*** Begin section ***
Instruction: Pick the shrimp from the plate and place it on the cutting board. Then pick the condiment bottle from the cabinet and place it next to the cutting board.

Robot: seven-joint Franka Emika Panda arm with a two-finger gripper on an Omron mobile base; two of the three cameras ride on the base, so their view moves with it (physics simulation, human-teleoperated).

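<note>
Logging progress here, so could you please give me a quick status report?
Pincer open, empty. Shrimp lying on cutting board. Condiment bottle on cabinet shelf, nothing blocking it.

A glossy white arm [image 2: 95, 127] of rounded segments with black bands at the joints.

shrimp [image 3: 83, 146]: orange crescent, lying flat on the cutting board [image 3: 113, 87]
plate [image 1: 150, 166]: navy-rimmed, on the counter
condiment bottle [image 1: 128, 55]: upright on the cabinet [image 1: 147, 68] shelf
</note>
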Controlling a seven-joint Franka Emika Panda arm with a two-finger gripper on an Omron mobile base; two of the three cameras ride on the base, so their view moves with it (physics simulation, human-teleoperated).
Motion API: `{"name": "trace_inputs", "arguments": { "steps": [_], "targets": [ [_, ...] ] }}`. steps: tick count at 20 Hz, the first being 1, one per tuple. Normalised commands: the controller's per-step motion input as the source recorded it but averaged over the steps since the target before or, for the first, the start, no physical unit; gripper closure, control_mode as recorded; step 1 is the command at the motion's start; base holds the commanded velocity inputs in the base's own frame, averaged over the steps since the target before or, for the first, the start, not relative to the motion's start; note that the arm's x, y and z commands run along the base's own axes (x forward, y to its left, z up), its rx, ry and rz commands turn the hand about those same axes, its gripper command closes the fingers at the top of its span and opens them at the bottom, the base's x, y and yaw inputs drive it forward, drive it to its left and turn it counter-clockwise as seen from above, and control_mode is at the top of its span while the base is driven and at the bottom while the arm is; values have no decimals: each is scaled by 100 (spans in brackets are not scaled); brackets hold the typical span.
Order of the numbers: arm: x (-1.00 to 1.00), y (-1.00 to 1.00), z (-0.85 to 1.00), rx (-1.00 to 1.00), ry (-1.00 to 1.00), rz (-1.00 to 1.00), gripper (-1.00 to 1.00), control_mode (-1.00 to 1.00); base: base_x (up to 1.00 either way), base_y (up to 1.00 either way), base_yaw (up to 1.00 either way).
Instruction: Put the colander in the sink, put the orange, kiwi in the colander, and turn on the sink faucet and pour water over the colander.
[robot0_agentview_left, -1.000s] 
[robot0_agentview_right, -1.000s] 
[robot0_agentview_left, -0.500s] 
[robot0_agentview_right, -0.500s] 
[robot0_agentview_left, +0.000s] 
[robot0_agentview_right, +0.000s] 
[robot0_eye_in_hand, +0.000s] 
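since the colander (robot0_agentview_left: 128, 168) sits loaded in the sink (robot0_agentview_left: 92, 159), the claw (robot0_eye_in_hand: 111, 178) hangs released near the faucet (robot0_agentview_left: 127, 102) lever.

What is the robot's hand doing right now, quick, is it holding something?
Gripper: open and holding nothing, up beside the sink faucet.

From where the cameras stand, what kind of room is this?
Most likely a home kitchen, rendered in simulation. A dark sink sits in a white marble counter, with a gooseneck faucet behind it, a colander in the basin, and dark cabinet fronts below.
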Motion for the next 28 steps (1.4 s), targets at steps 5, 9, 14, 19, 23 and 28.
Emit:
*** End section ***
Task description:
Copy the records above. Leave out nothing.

Your response:
Instruction: Pick the shrimp from the plate and place it on the cutting board. Then pick the condiment bottle from the cabinet and place it next to the cutting board.

Robot: seven-joint Franka Emika Panda arm with a two-finger gripper on an Omron mobile base; two of the three cameras ride on the base, so their view moves with it (physics simulation, human-teleoperated).

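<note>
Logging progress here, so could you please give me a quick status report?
Pincer open, empty. Shrimp lying on cutting board. Condiment bottle on cabinet shelf, nothing blocking it.

A glossy white arm [image 2: 95, 127] of rounded segments with black bands at the joints.

shrimp [image 3: 83, 146]: orange crescent, lying flat on the cutting board [image 3: 113, 87]
plate [image 1: 150, 166]: navy-rimmed, on the counter
condiment bottle [image 1: 128, 55]: upright on the cabinet [image 1: 147, 68] shelf
</note>
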Controlling a seven-joint Franka Emika Panda arm with a two-finger gripper on an Omron mobile base; two of the three cameras ride on the base, so their view moves with it (physics simulation, human-teleoperated).
Motion API: `{"name": "trace_inputs", "arguments": { "steps": [_], "targets": [ [_, ...] ] }}`. steps: tick count at 20 Hz, the first being 1, one per tuple. Normalised commands: the controller's per-step motion input as the source recorded it but averaged over the steps since the target before or, for the first, the start, no physical unit; gripper closure, control_mode as recorded; step 1 is the command at the motion's start; base holds the commanded velocity inputs in the base's own frame, averaged over the steps since the target before or, for the first, the start, not relative to the motion's start; note that the arm's x, y and z commands run along the base's own axes (x forward, y to its left, z up), its rx, ry and rz commands turn the hand about those same axes, its gripper command closes the fingers at the top of its span and opens them at the bottom, the base's x, y and yaw inputs drive it forward, drive it to its left and turn it counter-clockwise as seen from above, and control_mode is at the top of its span while the base is driven and at the bottom while the arm is; values have no decimals: each is scaled by 100 (spans in brackets are not scaled); brackets hold the typical span.
Order of the numbers: arm: x (-1.00 to 1.00), y (-1.00 to 1.00), z (-0.85 to 1.00), rx (-1.00 to 1.00), ry (-1.00 to 1.00), rz (-1.00 to 1.00), gripper (-1.00 to 1.00), control_mode (-1.00 to 1.00); base: base_x (up to 1.00 either way), base_y (up to 1.00 either way), base_yaw (up to 1.00 either way).
Instruction: Put the colander in the sink, put the orange, kiwi in the colander, and turn on the sink faucet and pour water over the colander.
[robot0_agentview_left, -1.000s] 
[robot0_agentview_right, -1.000s] 
[robot0_agentview_left, -0.500s] 
[robot0_agentview_right, -0.500s] 
[robot0_agentview_left, +0.000s] 
[robot0_agentview_right, +0.000s] 
[robot0_eye_in_hand, +0.000s] 
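since the colander (robot0_agentview_left: 128, 168) sits loaded in the sink (robot0_agentview_left: 92, 159), the claw (robot0_eye_in_hand: 111, 178) hangs released near the faucet (robot0_agentview_left: 127, 102) lever.

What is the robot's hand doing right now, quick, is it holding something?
Gripper: open and holding nothing, up beside the sink faucet.

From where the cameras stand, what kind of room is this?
Most likely a home kitchen, rendered in simulation. A dark sink sits in a white marble counter, with a gooseneck faucet behind it, a colander in the basin, and dark cabinet fronts below.
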Motion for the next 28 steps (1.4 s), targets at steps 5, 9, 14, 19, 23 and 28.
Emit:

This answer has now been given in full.